Well, I’s already in deep and mightily confused, so I goes ahead and asks him, "What about: 'I am unwilling to invest much in ideas that seem to do nothing but intensify the confusion, just as I am unwilling to invest in ideas that smugly claim to provide easy answers to every question.'?"

"Read that, too. How'd you come to remember all of that stuff? Must be in the genes, eh?

"I've got to admit, I'm mostly confused. But the way I figure it, you've got to start from somewhere. I store up confusion like pennies in a Ball jar. I'll fill a jar till there's a mound above the mouth, about to overflow, and then I'll find a quarter in a coat I wore last winter to top it off. Now I've got buying power! Somehow these two things go together, occur because of one another: an intentional act, the submission to the jar, and an act long forgotten that comes back to help in some small but efficient way. Makes it easier, less embarrassing to take the jar into the bank to get some solid dollars. The need for certitude starts at the CertiSaver because no matter how hard I try to pin down an idea, it changes; slips away on more thought."

That's how I come to remember that jar me and me friend found and I says, "Seems to me the feller ye got that stuff from'd be mighty sorry to hear you’re not so sure as ye once was."

"And he would be glad to hear me recite him, rote? The same guy also said, 'The path of wisdom must enable both thought and action.' Note he said 'of wisdom,' not 'to wisdom. There's the difference. I am cynical to the point of faith, dear uncle."

So I asks 'im next, "Was it that Derrida fellow said all that?"

"No. It was one of his acolytes. Derrida might have said, 'We cease to think when we refuse to do so under the constraint of language (semi-colon); even we are coming to doubt if this limitation is indeed a limitation.' Funny, that semicolon; but important.

"What makes language a limitation? Its inability and concurrent desire to achieve a tangible cessation, like Truth (capital ‘t’). What makes us begin to doubt that there is limitation to language? Wanting to have the last word on death.

"Prayer is a response to doubt, dear uncle; conceit is not."

I told the boy that's the first thing he'd said that I out an' out understood. I know'd from experience that's there's plenty of things no matter how much thinkin' upon, there's no figurin' out 'til somethin' smacks me upside the head ... out the blue. All I had to do with it was bein' there with all me questions at-the-ready, the gun loaded and laid up in the corner by the door.

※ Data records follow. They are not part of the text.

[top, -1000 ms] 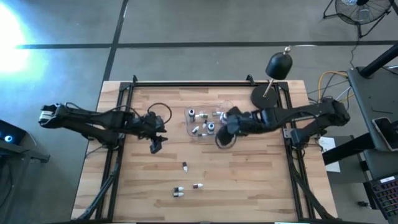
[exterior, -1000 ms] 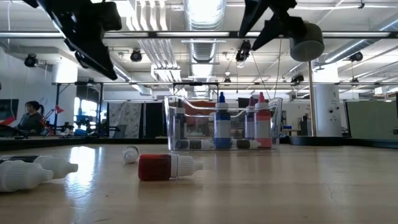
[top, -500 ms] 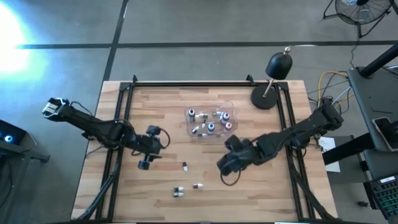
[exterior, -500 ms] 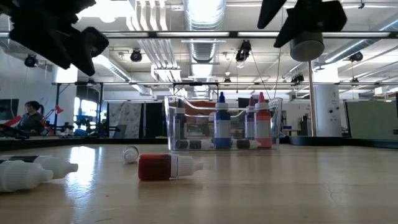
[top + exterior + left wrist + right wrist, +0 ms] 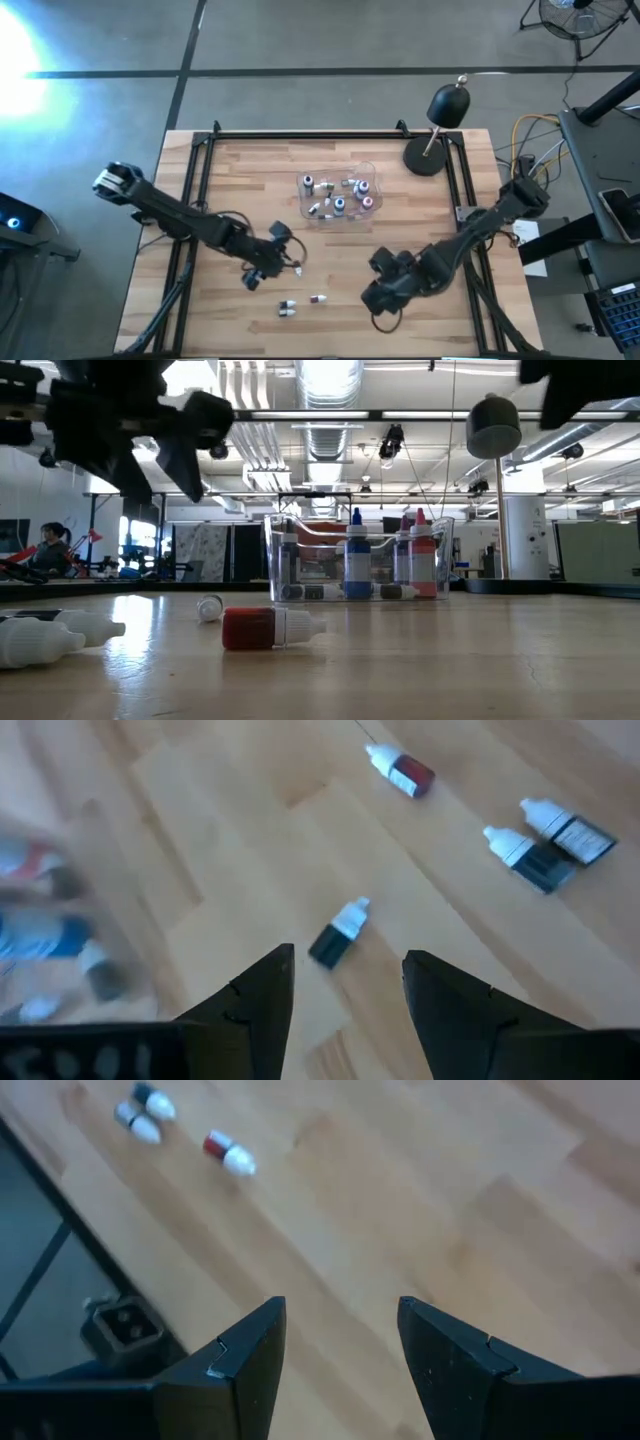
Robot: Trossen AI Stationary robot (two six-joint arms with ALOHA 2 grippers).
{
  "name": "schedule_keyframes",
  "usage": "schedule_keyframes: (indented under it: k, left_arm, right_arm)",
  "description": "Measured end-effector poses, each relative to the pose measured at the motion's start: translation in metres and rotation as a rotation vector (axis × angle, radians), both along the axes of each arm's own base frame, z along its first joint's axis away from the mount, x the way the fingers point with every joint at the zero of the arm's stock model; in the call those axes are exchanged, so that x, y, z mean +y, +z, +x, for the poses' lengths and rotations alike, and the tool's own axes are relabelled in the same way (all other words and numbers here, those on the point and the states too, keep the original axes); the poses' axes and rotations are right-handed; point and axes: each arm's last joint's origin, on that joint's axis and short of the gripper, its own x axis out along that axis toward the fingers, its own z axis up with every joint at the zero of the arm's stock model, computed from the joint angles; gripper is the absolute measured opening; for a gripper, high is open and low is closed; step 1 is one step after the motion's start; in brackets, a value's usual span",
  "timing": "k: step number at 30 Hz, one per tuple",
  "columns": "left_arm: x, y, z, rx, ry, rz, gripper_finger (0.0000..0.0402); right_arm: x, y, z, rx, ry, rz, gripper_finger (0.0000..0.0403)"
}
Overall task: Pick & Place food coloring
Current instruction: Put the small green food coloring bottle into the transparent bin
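Here both arms reach low, left end effector [image 5: 345, 975] and right end effector [image 5: 338, 1330] spread, empty.

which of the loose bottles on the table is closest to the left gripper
The dark-bodied bottle with the white cap, lying alone just ahead of the open left gripper. The red bottle and the two paired bottles lie farther off.

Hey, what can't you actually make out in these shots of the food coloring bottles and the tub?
- Bottles in the clear tub: too small in the high view to count; blurred at the left wrist view's edge.
- Bottle beside the left hand: mostly hidden in the high view; the left wrist view shows the dark bottle.
- Right hand: cut off by the low view's top edge.
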Motion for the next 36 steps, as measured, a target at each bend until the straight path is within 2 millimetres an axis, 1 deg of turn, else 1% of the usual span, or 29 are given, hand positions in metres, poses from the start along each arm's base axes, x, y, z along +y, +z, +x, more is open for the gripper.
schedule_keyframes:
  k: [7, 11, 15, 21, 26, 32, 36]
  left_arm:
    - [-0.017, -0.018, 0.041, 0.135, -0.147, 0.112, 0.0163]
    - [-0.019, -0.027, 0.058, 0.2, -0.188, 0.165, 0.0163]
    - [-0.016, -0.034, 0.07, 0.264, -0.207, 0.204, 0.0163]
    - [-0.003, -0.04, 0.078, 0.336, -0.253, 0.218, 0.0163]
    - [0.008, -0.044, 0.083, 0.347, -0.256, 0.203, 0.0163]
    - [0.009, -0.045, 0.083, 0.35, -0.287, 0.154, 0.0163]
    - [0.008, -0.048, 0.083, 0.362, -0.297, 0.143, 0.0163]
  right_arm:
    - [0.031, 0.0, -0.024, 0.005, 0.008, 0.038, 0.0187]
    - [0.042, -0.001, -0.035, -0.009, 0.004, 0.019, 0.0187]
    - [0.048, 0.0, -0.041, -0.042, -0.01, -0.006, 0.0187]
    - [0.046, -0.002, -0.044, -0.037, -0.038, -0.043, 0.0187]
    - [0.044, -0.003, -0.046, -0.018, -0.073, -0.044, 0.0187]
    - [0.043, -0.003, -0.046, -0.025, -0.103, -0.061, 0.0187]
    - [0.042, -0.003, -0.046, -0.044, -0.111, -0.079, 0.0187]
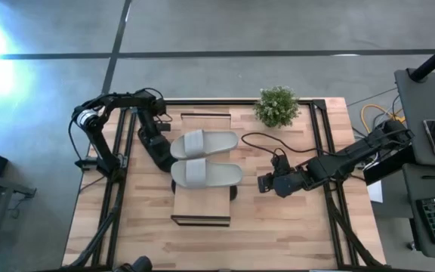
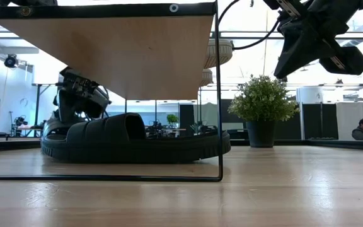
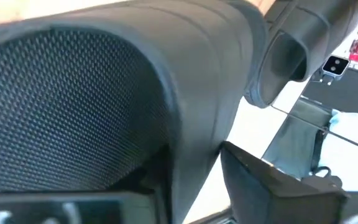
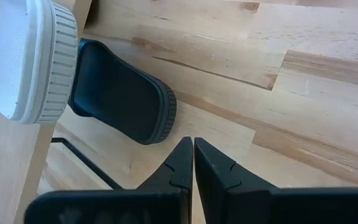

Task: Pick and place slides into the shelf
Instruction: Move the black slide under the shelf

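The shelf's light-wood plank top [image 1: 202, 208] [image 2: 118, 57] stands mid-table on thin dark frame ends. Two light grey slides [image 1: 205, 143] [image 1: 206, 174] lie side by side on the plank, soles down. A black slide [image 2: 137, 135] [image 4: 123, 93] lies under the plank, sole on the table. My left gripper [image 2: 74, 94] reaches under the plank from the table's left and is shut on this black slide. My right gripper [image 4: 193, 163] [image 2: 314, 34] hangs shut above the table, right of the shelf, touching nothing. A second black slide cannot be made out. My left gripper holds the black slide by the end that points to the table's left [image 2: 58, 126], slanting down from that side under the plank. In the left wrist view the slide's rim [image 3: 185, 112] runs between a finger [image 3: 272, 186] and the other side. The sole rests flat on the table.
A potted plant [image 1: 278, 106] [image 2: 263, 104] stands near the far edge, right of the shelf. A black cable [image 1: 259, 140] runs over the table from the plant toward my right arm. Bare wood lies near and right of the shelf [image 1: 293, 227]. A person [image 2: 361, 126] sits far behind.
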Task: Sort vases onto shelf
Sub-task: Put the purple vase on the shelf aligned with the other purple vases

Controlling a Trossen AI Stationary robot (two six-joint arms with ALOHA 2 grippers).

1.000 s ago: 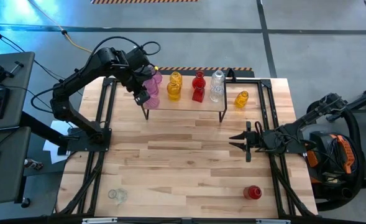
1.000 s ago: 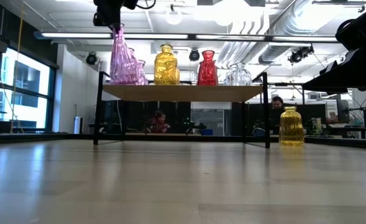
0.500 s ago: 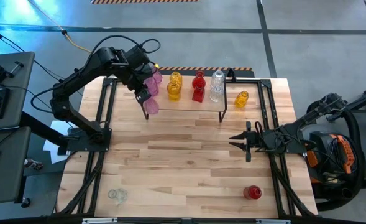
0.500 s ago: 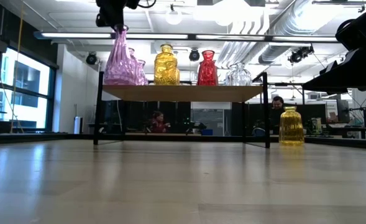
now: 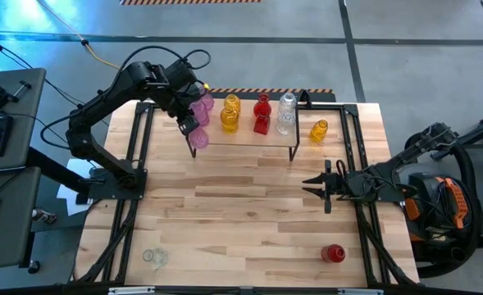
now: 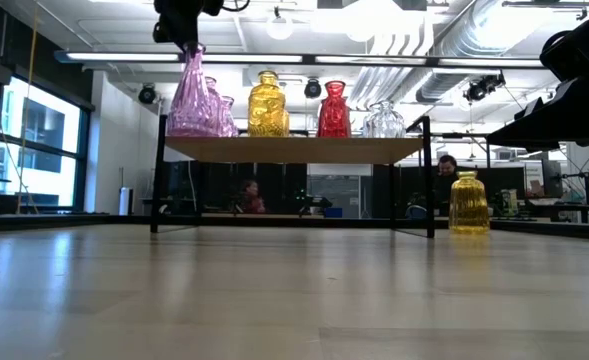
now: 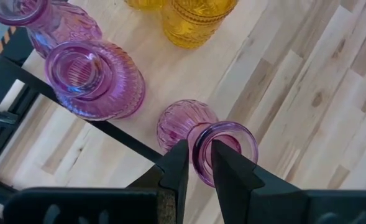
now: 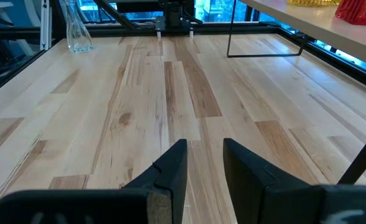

Sure there's those that'd say it was all them questions that let me see what it was I needed to see, and I's got t'agree there; but it wa'n't the questions that made that Thankgivin' goose fly right over me head with all that big empty sky. Get me meaning?

Seems to me there's a point a trail of questions just gotta stop, even so's some new ones can take they’s place, and maybe later the answers'd all pile up again in the shape of new questions. Maybe not. Don't know 'til then; but that not knowin', if ye think on it a bit, might be the way all it keeps goin'.

Me nephew then tells me that I'd pretty much covered it all right there. And as by now he's gettin' around good on the crutches, the next day he leaves. Got a postcard from Seattle, Japan, and the other day one from New York City. I’ll show 'em to ye.

Like I said, I remember all of this. I ain't got no excitin' stories just now. Important to let ye know. Know ye'd like ye a good one folks'll read.